Watanabe H, Kazama Re, Asai T, Kanaya F, Ishizaki H, Fukushima M, Okiji T
Oper Dent. 2015 Mar-Apr;40(2):153-62. doi: 10.2341/13-357-L. Epub 2014 Aug 19.
This study aimed to evaluate the ability of high-intensity light-emitting diode (LED) and other curing units to cure dual-cured resin cement through ceramic material.
A halogen curing unit (Jetlite 3000, Morita), a second-generation LED curing unit (Demi, Kerr), and two high-intensity LED curing units (PenCure 2000, Morita; Valo, Ultradent) were tested. Feldspathic ceramic plates (VITABLOCS Mark II, A3; Vita Zahnfabrik) with thicknesses of 1.0, 2.0, and 3.0 mm were prepared. Dual-cured resin cement samples (Clearfil Esthetic Cement, Kuraray Noritake Dental) were irradiated directly or through one of the ceramic plates for different periods (5, 10, 15, or 20 seconds for the high-intensity LED units and 20, 40, 60, or 80 seconds for the others). The Knoop hardness test was used to determine the level of photopolymerization that had been induced in the resin cement. Data were analyzed by one-way analysis of variance and Dunnett's post-hoc test to identify test-control (maximum irradiation without a ceramic plate) differences for each curing unit (p<0.05).
For all curing units, the curing conditions had a statistically significant effect on the Knoop hardness numbers (KHNs) of the irradiated cement samples (p<0.001). In general, the KHN decreased with increasing plate thickness and increased as the irradiation period was extended. Jetlite 3000 achieved control-level KHN values only when the plate thickness was 1.0 mm. At a plate thickness ≥2.0 mm, the LED units (except for PenCure 2000 at 3.0 mm) were able to achieve control-level KHN values when the irradiation time was extended. At a plate thickness of 3.0 mm, irradiation for 20 seconds with the Valo or for 80 seconds with the Demi were the only methods that produced KHN values equivalent to those produced by direct irradiation.

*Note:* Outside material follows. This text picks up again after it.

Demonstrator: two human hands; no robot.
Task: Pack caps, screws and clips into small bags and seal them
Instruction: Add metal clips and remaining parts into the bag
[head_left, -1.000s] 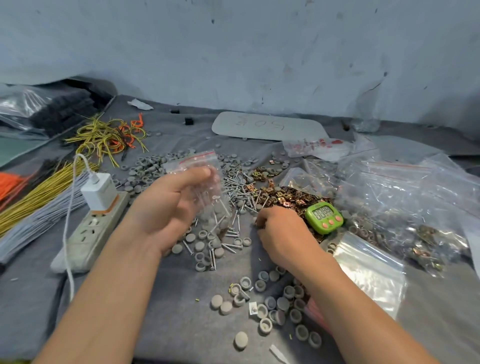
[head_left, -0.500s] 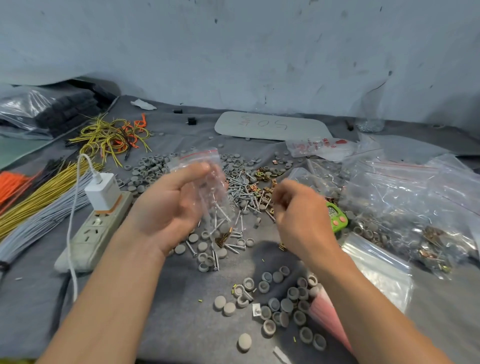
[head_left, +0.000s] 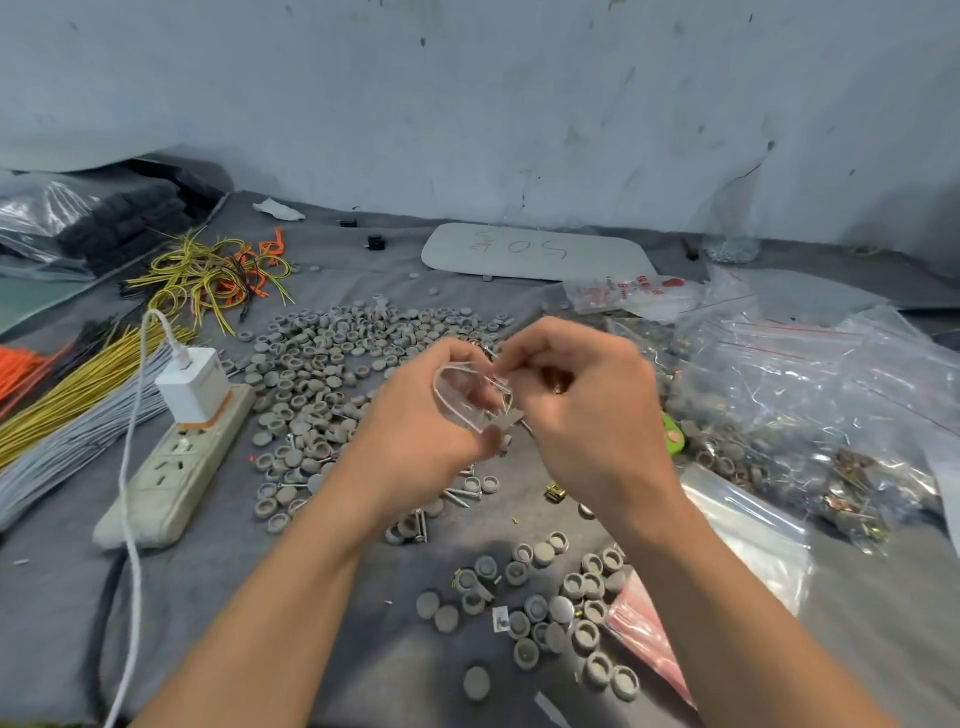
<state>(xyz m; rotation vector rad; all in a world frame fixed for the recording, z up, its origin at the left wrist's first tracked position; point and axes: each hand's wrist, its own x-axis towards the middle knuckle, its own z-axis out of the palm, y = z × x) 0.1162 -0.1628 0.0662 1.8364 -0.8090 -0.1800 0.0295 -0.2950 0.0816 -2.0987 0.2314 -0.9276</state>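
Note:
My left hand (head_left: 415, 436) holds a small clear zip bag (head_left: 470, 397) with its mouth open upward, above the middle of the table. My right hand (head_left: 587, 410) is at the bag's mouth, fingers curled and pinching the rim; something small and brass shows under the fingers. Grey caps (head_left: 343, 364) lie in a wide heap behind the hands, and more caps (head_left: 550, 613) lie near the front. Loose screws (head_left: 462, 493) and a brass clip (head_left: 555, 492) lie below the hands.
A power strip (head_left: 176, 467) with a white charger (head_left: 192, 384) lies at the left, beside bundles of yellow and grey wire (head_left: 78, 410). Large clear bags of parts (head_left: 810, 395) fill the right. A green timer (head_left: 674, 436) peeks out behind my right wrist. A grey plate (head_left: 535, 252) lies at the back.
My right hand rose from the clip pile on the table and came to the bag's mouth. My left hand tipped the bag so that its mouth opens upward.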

Regardless of the type of curing unit used, indirect irradiation of dual-cured resin cement through a ceramic plate resulted in decreased KHN values compared with direct irradiation. When the irradiation period was extended, only the LED units were able to achieve similar KHN values to those observed under direct irradiation in the presence of plates ≥2.0-mm thick. High-intensity LED units require a shorter irradiation period than halogen and second-generation LED curing units to obtain KHN values similar to those observed during direct irradiation.
本研究旨在评估高强度发光二极管(LED)及其他固化设备透过陶瓷材料固化双固化树脂水门汀的能力。
测试了一台卤素固化设备(Jetlite 3000,森田公司)、一台第二代LED固化设备(Demi, Kerr公司)以及两台高强度LED固化设备(PenCure 2000,森田公司;Valo,Ultradent公司)。制备了厚度为1.0、2.0和3.0毫米的长石质陶瓷板(VITABLOCS Mark II,A3;维他齿科集团)。双固化树脂水门汀样本(Clearfil Esthetic Cement,可乐丽诺瑞特牙科公司)直接或透过其中一块陶瓷板照射不同时长(高强度LED设备照射5、10、15或20秒,其他设备照射20、40、60或80秒)。采用努氏硬度测试来确定树脂水门汀中引发的光聚合程度。通过单因素方差分析和Dunnett事后检验分析数据,以确定每个固化设备的测试-对照(无陶瓷板时的最大照射)差异(p<0.05)。
对于所有固化设备,固化条件对照射后的水门汀样本的努氏硬度值(KHNs)有统计学显著影响(p<0.001)。一般来说,努氏硬度值随板厚度增加而降低,随照射时长延长而增加。Jetlite 3000仅在板厚度为1.0毫米时达到对照水平的努氏硬度值。在板厚度≥2.0毫米时,当照射时间延长,LED设备(3.0毫米厚时的PenCure 2000除外)能够达到对照水平的努氏硬度值。在板厚度为3.0毫米时,用Valo照射20秒或用Demi照射80秒是产生与直接照射相当的努氏硬度值的唯一方法。
无论使用何种类型的固化设备,与直接照射相比,透过陶瓷板间接照射双固化树脂水门汀会导致努氏硬度值降低。当照射时长延长时,仅LED设备在存在≥2.0毫米厚的板时能够达到与直接照射时观察到的类似的努氏硬度值。与卤素和第二代LED固化设备相比,高强度LED设备获得与直接照射时观察到的类似的努氏硬度值所需的照射时间更短。